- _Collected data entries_

---

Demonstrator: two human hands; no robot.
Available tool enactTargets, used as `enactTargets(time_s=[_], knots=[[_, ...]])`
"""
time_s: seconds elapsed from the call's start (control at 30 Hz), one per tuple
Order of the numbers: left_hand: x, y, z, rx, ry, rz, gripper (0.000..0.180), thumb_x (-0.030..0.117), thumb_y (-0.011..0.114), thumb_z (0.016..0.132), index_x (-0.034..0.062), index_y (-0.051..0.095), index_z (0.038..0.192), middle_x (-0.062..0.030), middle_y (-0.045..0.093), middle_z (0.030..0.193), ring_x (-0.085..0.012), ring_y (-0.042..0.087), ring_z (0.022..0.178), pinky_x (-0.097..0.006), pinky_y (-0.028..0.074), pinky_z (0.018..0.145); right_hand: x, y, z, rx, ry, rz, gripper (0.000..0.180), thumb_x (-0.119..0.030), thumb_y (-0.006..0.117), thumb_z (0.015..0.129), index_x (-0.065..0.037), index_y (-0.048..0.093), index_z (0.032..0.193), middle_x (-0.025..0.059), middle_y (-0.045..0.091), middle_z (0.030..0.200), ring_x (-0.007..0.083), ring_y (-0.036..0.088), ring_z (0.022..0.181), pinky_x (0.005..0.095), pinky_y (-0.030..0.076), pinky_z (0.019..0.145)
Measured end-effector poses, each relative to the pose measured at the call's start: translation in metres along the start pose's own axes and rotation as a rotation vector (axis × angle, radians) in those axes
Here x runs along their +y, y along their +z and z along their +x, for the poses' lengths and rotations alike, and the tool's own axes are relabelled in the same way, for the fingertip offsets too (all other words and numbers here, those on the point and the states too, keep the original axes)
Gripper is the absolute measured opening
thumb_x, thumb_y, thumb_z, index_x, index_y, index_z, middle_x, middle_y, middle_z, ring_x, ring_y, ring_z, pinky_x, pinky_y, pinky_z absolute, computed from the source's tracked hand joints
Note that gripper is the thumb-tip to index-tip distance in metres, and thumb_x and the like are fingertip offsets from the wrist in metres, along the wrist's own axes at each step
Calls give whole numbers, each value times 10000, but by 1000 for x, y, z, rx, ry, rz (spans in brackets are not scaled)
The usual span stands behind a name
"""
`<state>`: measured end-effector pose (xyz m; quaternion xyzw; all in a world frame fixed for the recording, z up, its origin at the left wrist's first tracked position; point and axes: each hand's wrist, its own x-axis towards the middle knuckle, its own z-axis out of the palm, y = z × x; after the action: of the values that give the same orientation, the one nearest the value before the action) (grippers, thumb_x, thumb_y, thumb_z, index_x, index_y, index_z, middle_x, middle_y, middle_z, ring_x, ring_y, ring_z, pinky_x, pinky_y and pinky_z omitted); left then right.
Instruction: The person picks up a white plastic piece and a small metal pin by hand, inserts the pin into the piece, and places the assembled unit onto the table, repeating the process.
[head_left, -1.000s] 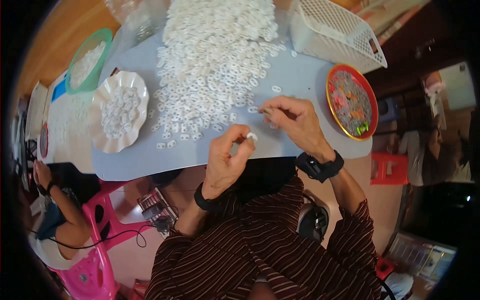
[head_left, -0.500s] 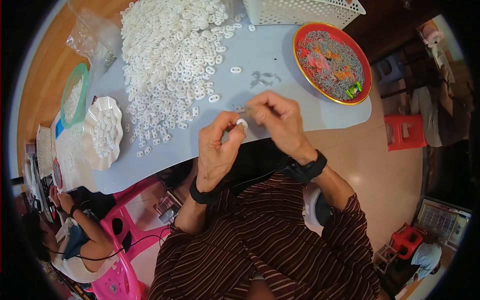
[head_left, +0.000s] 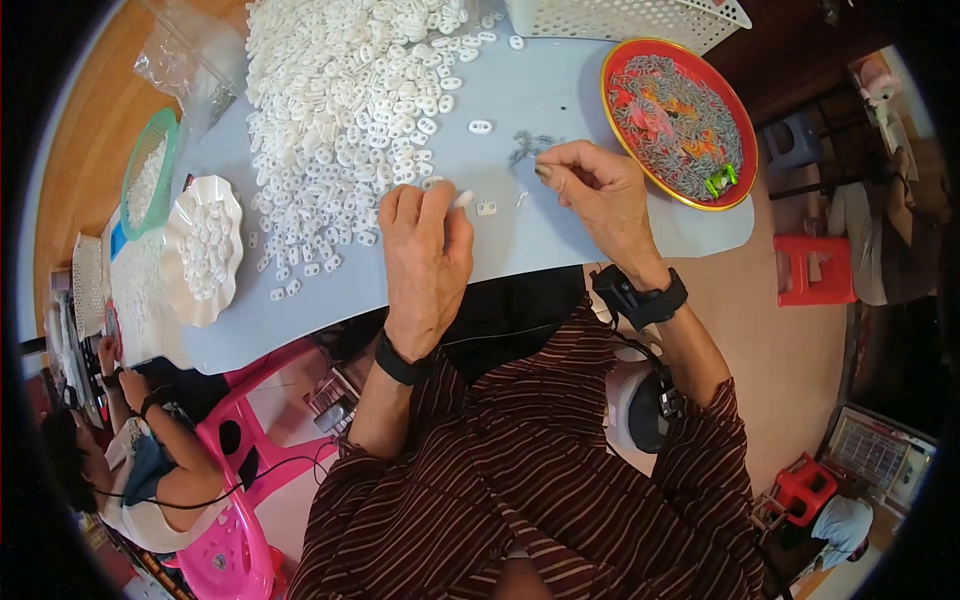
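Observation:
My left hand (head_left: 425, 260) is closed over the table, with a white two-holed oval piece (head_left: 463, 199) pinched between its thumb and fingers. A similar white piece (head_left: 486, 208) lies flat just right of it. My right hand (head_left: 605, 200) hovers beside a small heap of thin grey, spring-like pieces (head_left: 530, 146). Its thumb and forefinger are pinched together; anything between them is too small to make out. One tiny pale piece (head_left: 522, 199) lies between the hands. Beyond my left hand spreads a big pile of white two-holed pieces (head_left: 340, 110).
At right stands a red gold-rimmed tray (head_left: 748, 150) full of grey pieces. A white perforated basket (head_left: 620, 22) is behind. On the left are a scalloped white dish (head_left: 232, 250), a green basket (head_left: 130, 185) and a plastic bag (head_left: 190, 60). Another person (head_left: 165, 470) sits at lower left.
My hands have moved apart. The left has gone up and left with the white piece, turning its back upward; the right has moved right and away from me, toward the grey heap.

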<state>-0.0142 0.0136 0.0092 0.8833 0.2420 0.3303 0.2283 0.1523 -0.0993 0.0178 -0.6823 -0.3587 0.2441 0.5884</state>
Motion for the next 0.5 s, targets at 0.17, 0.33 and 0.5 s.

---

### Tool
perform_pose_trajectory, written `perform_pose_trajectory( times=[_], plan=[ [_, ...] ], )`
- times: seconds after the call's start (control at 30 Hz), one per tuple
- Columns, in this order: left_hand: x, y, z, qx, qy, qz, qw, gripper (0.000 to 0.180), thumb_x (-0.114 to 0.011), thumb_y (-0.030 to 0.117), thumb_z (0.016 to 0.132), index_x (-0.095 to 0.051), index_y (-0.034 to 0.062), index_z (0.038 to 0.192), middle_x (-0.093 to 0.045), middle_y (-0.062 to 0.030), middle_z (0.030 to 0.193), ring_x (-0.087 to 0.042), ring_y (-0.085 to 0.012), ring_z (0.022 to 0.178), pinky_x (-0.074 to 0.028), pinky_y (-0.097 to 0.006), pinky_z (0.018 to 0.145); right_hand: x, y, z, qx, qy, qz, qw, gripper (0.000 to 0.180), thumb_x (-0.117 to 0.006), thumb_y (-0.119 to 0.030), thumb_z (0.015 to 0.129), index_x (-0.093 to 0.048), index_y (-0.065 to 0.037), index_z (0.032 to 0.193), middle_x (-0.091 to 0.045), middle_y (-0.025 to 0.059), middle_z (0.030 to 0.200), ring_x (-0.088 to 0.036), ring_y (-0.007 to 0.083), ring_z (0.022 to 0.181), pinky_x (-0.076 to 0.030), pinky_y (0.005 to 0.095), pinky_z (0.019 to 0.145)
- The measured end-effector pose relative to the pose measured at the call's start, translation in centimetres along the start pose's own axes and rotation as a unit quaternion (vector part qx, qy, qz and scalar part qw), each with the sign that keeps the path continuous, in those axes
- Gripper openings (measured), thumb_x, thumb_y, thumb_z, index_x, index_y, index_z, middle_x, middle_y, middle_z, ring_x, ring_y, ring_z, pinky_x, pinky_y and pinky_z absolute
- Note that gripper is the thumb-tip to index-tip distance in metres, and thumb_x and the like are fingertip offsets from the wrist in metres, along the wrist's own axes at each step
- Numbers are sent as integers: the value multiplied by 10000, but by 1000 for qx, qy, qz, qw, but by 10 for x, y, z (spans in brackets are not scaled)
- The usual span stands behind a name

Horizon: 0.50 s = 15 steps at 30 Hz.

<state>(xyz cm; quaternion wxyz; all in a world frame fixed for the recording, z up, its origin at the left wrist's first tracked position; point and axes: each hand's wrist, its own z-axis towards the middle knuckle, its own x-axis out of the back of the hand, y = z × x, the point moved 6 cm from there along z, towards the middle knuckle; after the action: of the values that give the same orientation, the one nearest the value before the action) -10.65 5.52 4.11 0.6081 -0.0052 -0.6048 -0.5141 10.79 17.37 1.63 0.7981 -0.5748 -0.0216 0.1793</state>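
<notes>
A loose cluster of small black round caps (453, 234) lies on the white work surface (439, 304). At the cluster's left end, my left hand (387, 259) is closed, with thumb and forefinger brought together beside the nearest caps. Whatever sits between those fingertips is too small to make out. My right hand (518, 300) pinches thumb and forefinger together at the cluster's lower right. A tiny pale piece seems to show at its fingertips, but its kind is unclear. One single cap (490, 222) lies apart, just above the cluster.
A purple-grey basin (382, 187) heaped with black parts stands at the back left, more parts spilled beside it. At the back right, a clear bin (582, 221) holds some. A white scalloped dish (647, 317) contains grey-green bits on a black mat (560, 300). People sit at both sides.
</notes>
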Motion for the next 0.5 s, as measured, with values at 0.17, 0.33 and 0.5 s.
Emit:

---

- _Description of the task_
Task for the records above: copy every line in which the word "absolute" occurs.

- _Answer to the exercise_
Gripper is the absolute measured opening
thumb_x, thumb_y, thumb_z, index_x, index_y, index_z, middle_x, middle_y, middle_z, ring_x, ring_y, ring_z, pinky_x, pinky_y, pinky_z absolute, computed from the source's tracked hand joints
- Gripper openings (measured), thumb_x, thumb_y, thumb_z, index_x, index_y, index_z, middle_x, middle_y, middle_z, ring_x, ring_y, ring_z, pinky_x, pinky_y and pinky_z absolute

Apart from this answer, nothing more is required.